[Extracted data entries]
▼
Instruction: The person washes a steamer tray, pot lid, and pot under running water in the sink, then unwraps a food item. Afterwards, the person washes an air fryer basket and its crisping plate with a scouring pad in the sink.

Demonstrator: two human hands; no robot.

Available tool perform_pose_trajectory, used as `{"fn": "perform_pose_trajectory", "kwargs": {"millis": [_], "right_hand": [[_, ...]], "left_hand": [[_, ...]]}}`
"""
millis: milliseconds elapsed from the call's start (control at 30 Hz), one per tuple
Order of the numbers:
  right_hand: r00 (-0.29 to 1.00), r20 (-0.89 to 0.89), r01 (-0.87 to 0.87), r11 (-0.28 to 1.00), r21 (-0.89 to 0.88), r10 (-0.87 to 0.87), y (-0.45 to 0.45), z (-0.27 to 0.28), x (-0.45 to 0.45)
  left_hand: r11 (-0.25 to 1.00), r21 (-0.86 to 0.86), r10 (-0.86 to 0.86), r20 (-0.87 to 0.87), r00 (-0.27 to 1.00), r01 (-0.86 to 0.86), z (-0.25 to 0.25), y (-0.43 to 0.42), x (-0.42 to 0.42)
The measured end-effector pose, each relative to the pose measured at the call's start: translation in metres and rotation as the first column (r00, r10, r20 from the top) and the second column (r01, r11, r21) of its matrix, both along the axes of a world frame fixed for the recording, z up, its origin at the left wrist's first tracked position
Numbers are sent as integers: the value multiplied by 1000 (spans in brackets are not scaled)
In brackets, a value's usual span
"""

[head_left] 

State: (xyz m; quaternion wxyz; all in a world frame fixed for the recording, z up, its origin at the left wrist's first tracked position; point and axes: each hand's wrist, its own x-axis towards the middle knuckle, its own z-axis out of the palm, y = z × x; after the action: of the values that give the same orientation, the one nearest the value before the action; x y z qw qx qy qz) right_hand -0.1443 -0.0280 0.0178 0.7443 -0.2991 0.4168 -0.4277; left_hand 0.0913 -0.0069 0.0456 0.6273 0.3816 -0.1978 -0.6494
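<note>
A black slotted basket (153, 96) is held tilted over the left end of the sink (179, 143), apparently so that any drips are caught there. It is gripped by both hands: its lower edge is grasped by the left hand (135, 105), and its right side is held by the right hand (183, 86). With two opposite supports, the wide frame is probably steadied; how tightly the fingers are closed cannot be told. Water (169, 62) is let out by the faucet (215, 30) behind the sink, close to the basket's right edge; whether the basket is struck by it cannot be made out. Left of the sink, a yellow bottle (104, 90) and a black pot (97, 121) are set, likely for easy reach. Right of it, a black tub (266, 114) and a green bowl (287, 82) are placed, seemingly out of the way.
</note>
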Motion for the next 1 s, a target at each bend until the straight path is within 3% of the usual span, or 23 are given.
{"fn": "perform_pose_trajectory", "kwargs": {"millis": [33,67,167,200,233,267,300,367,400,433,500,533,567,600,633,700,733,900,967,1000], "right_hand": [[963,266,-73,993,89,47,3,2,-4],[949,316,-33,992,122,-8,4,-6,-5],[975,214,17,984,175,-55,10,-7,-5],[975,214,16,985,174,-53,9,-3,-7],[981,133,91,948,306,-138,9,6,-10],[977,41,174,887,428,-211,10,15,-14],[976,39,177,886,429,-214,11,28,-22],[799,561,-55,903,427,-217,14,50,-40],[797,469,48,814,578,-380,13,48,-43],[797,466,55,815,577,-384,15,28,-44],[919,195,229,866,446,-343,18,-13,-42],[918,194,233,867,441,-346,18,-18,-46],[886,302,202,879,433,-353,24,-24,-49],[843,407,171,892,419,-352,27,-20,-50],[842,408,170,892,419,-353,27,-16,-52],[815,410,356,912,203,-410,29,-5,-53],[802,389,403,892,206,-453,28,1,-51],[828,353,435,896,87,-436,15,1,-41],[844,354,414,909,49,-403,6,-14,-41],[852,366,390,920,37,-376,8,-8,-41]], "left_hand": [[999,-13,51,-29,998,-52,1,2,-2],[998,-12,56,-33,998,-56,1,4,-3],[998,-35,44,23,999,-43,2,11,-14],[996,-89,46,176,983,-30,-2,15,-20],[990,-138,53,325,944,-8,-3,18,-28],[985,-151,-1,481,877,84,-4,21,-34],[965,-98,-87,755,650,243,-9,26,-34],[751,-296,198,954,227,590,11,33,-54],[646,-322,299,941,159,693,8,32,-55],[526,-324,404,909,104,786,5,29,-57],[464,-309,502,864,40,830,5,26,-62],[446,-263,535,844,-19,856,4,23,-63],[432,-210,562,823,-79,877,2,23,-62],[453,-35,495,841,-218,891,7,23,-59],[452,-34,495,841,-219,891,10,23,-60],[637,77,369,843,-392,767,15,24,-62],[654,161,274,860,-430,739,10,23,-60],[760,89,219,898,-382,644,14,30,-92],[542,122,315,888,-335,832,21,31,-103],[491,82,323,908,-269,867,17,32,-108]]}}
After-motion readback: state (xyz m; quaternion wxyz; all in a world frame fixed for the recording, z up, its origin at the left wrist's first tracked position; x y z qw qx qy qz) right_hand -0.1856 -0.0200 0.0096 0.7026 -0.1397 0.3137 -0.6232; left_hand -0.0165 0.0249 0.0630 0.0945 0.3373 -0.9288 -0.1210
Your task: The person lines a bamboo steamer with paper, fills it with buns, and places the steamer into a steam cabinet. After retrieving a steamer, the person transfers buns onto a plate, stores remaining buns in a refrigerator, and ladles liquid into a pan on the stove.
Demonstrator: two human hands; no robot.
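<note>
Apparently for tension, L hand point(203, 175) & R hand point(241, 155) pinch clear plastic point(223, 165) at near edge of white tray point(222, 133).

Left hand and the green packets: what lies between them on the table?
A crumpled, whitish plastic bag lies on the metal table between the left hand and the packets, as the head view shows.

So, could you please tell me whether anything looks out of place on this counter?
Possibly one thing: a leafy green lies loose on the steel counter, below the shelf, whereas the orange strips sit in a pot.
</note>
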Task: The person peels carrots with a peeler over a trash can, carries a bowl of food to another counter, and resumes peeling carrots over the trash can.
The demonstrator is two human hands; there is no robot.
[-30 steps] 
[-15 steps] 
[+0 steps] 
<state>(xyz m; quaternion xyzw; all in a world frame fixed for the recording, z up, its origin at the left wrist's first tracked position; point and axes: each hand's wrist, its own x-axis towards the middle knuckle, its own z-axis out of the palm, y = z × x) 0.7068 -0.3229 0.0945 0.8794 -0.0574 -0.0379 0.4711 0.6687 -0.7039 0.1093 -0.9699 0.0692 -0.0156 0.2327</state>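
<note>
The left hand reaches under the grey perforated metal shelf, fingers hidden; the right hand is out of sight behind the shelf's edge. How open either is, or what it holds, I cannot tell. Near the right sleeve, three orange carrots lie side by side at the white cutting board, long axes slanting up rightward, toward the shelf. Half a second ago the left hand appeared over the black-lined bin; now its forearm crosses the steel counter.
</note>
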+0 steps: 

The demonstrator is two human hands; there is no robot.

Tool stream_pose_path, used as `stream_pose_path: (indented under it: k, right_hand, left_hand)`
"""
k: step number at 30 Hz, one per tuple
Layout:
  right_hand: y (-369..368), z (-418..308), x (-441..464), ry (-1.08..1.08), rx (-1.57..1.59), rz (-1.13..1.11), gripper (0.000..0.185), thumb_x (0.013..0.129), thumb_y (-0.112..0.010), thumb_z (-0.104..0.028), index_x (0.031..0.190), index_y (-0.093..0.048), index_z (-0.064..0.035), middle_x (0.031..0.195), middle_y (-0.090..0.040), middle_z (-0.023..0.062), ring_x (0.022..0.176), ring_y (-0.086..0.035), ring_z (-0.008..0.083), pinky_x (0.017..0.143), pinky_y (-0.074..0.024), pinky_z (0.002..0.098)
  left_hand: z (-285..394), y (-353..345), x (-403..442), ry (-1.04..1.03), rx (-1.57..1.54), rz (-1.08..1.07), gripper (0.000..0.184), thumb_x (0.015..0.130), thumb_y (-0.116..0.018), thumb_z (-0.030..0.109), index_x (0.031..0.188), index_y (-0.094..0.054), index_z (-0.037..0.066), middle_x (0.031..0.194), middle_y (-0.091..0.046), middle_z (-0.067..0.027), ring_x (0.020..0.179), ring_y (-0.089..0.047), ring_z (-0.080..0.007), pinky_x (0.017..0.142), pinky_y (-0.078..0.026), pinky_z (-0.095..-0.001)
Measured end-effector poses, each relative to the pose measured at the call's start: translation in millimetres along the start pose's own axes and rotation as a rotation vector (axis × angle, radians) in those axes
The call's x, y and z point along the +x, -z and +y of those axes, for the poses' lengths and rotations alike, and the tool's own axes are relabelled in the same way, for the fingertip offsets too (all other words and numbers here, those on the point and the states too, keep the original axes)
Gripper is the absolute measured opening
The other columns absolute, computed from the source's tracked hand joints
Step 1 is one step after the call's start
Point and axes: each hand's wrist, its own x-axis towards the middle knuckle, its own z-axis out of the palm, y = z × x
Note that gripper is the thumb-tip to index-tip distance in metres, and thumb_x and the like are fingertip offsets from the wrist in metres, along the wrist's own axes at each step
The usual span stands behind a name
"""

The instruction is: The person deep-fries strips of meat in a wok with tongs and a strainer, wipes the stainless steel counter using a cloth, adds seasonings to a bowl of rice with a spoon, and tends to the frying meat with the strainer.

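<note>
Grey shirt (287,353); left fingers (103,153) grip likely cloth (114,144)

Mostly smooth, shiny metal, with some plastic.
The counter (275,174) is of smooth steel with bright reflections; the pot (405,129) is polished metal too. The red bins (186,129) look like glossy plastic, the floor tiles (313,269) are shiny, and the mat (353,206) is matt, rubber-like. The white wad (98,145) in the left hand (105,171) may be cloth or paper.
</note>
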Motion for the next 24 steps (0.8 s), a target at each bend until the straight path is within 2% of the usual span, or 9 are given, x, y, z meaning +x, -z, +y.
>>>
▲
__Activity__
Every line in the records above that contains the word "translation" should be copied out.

__Task output__
The measured end-effector pose, each relative to the pose measured at the call's start: translation in metres and rotation as the first column (r00, r10, r20 from the top) and the second column (r01, r11, r21) of its matrix, both along the axes of a world frame fixed for the recording, z up, its origin at the left wrist's first tracked position
Measured end-effector poses, each relative to the pose measured at the call's start: translation in millimetres along the start pose's own axes and rotation as a rotation vector (axis × angle, radians) in those axes

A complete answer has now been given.